Task prompt |
Transcribe exactly the lines from the one holding "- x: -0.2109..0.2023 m" to the end of the data below, including both of those lines and no others.

Dataset content |
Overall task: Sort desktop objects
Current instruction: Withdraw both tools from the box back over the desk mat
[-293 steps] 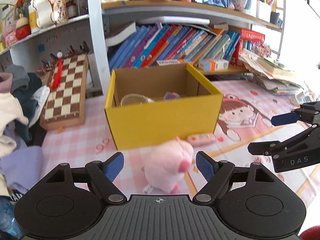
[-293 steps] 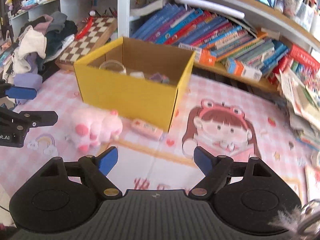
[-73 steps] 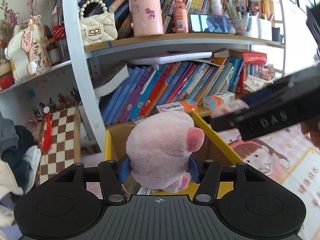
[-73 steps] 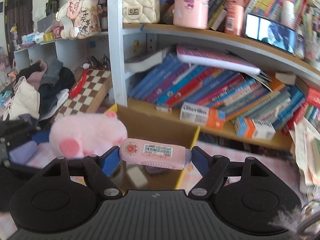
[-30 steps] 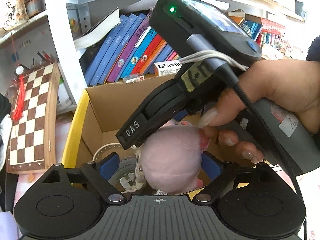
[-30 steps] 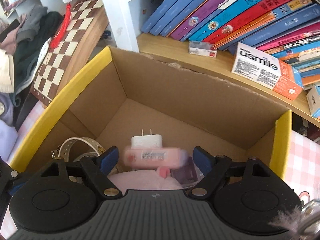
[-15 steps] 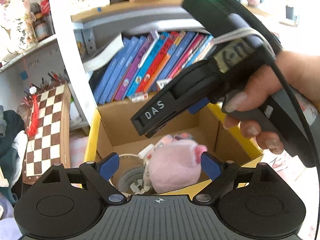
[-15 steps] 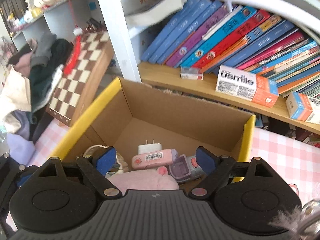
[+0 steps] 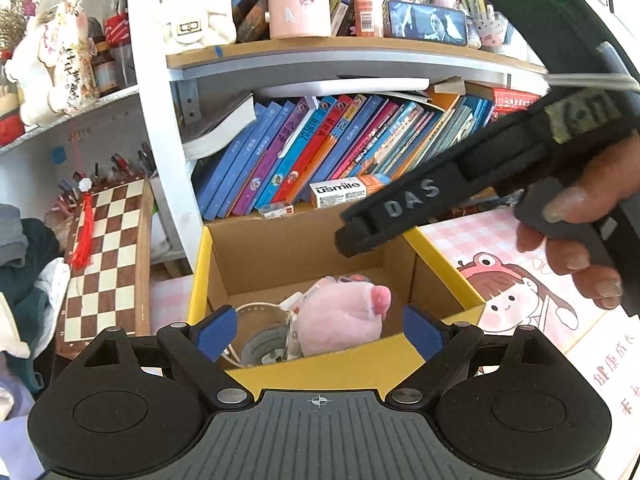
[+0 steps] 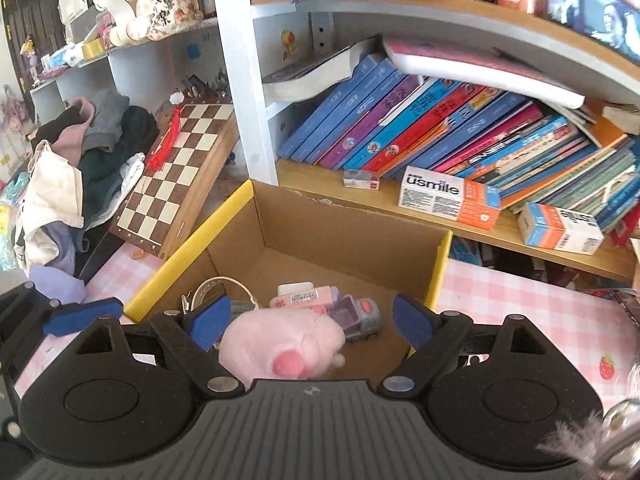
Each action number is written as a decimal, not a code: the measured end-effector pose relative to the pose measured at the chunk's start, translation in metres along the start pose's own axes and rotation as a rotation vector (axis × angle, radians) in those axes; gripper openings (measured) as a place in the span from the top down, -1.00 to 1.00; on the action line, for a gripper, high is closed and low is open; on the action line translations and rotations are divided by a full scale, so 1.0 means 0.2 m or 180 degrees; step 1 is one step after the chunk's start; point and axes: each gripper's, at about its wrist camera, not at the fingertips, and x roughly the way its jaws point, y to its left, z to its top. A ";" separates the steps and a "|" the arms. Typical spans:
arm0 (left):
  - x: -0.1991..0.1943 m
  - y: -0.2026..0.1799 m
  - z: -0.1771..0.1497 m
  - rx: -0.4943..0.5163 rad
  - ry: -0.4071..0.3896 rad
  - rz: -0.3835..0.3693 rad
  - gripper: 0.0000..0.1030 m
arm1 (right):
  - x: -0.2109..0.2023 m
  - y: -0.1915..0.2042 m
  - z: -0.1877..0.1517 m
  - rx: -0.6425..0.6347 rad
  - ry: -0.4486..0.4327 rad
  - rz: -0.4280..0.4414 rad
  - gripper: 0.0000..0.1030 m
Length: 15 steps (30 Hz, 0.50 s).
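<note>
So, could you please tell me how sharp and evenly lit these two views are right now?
Left wrist view: mostly sharp, the pink plush in the yellow box crisp; window glare washes out the upper right corner. Right wrist view: softer, the plush slightly smeared, the top shelf blurred. Both bend the shelves through fisheye distortion.

So readable stuff: the right tool [image 9: 352, 236] has "DAS" in raised letters on its black arm, crossing the right half of the left wrist view. Lower shelf, middle of both frames, there's a white-and-orange box [image 10: 450, 196] that says "usmile". The plush figure [image 10: 154, 0] at the upper left of the right wrist view has Chinese characters on its front, "平安喜樂" I think. The pink mat [image 9: 612, 376] at the lower right of the left wrist view shows "健康成长" in red. Book spines and the barcode label in the box are too small to read.
</note>
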 end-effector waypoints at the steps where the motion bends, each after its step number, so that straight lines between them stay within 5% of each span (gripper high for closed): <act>1: -0.02 0.01 0.00 0.0000 -0.0013 0.0003 -0.79 | -0.03 0.01 -0.02 0.0002 -0.0037 -0.0028 -0.71; 15: -0.31 0.10 -0.11 -0.0025 -0.0082 0.0271 -0.81 | -0.38 0.15 -0.35 0.0170 -0.0407 -0.0366 -0.76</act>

Exercise result |
  - x: -0.2109..0.2023 m
  - y: -0.1915..0.2042 m
  - z: -0.1877..0.1517 m
  - rx: -0.6425..0.6347 rad
  - ry: -0.4486..0.4327 rad
  - rz: -0.4280..0.4414 rad
  - gripper: 0.0000..0.1030 m
Length: 15 steps (30 Hz, 0.50 s).
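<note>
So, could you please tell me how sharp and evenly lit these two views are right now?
Left wrist view: mostly sharp, the pink plush in the yellow box crisp; window glare washes out the upper right corner. Right wrist view: softer, the plush slightly smeared, the top shelf blurred. Both bend the shelves through fisheye distortion.

So readable stuff: the right tool [image 9: 352, 236] has "DAS" in raised letters on its black arm, crossing the right half of the left wrist view. Lower shelf, middle of both frames, there's a white-and-orange box [image 10: 450, 196] that says "usmile". The plush figure [image 10: 154, 0] at the upper left of the right wrist view has Chinese characters on its front, "平安喜樂" I think. The pink mat [image 9: 612, 376] at the lower right of the left wrist view shows "健康成长" in red. Book spines and the barcode label in the box are too small to read.
</note>
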 end-effector waypoints at the steps where the motion bends, each after its step number, so that straight lines between them stay within 5% of each span (gripper high for closed): <act>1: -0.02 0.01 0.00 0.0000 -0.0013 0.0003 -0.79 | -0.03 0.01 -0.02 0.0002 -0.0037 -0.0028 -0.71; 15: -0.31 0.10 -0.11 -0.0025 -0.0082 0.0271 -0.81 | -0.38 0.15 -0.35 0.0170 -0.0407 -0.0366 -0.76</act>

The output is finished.